If printing money created prosperity, everyone would be prosperous. Instead, as every entrepreneur knows, prosperity requires discipline, hard work, and careful planning.

Of course, a committee of economics professors wouldn't know anything about this. The entire point, the endgame, of becoming a professor is to insulate yourself from market forces by getting tenure.

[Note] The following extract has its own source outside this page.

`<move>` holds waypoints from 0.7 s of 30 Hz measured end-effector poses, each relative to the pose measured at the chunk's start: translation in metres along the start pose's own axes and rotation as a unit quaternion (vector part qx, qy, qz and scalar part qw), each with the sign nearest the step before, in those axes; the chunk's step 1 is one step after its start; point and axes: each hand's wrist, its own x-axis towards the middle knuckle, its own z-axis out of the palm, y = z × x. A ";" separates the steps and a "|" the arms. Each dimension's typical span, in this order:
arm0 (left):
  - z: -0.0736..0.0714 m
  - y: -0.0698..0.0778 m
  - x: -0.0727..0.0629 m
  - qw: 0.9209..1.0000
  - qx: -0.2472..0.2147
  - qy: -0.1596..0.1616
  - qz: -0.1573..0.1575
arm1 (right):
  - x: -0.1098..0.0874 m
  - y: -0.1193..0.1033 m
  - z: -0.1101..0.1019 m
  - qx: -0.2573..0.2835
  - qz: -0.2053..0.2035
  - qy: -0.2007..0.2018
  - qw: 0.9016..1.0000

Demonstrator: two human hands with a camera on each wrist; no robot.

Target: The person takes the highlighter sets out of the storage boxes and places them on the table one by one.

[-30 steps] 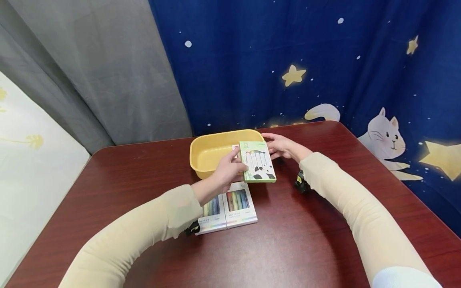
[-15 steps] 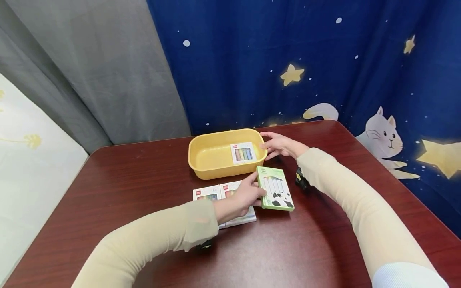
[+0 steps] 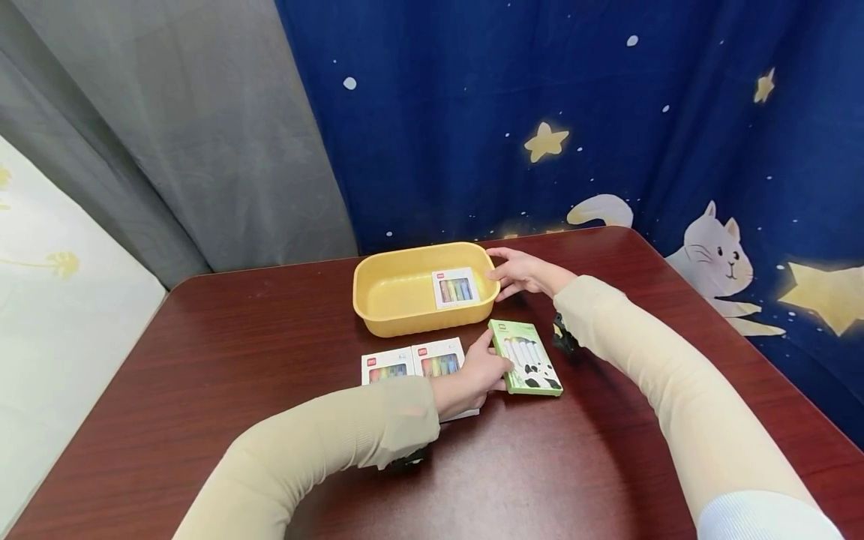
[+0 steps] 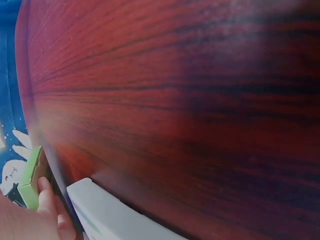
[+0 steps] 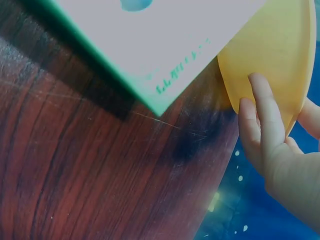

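Note:
My left hand point(image 3: 481, 373) holds a green-and-white box of markers point(image 3: 529, 360) with a panda print by its left edge, low over the table or resting on it; I cannot tell which. In the left wrist view the box's green edge point(image 4: 30, 182) shows beside the fingers. At the right end of a yellow plastic basket point(image 3: 398, 324), my right hand point(image 3: 531, 272) grips the rim, with fingers along the outer wall point(image 5: 285, 55) in the right wrist view. Inside the basket, at its right end, lies a small white box of crayons point(image 3: 456, 289).
Two white boxes of coloured sticks, a left one point(image 3: 388, 369) and a right one point(image 3: 439, 358), lie side by side before the basket, partly hidden by the left arm. Curtains point(image 3: 432, 135) hang behind the dark red table point(image 3: 270, 330).
My left hand has carried the marker box from over the basket's right end rightward and toward me, uncovering the crayon box inside. The right hand has stayed at the basket's rim.

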 end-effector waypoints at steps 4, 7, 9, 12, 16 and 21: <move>0.002 -0.003 0.003 1.000 0.013 -0.002 0.000 | 0.000 0.000 0.000 -0.002 0.003 0.002 1.000; 0.003 -0.005 0.003 1.000 0.022 -0.010 -0.001 | 0.001 -0.001 0.001 -0.003 0.007 0.003 1.000; 0.004 -0.006 0.003 1.000 0.023 -0.020 0.001 | 0.001 -0.001 0.001 -0.003 0.008 0.005 1.000; 0.005 -0.006 0.001 0.999 0.024 -0.026 -0.002 | 0.001 -0.001 0.001 -0.002 0.009 0.005 1.000; 0.006 -0.005 -0.001 0.998 0.046 -0.028 -0.013 | 0.001 -0.001 0.002 -0.003 0.008 0.005 1.000; 0.007 -0.004 -0.003 0.997 0.053 -0.048 -0.027 | 0.000 -0.001 0.002 -0.006 0.006 0.007 1.000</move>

Gary North wrote an excellent piece recently that describes a litmus test for free market economists.
When you hear a self-designated free market economist defend the idea of central banking, meaning a government-licensed monopoly over the monetary base, you can be sure that this person does not believe in the free market. He does not believe in the logic of decentralized private property. He believes in central planning, and he sees the central bank as the agency of such planning.
The Federal Reserve's latest round of "quantitative easing" is primarily jacking up prices of the easily horded commodities like gold and silver. Today's equity market reaction to the Fed announcement is basically a short squeeze. Lower quality names outperforming high quality.

But over the longer term, you would expect the commodity rally to benefit the energy sector (which is currently cheap) and hurt makers of gas guzzling recreational vehicles and other consumer discretionary companies (which are currently very expensive, go figure).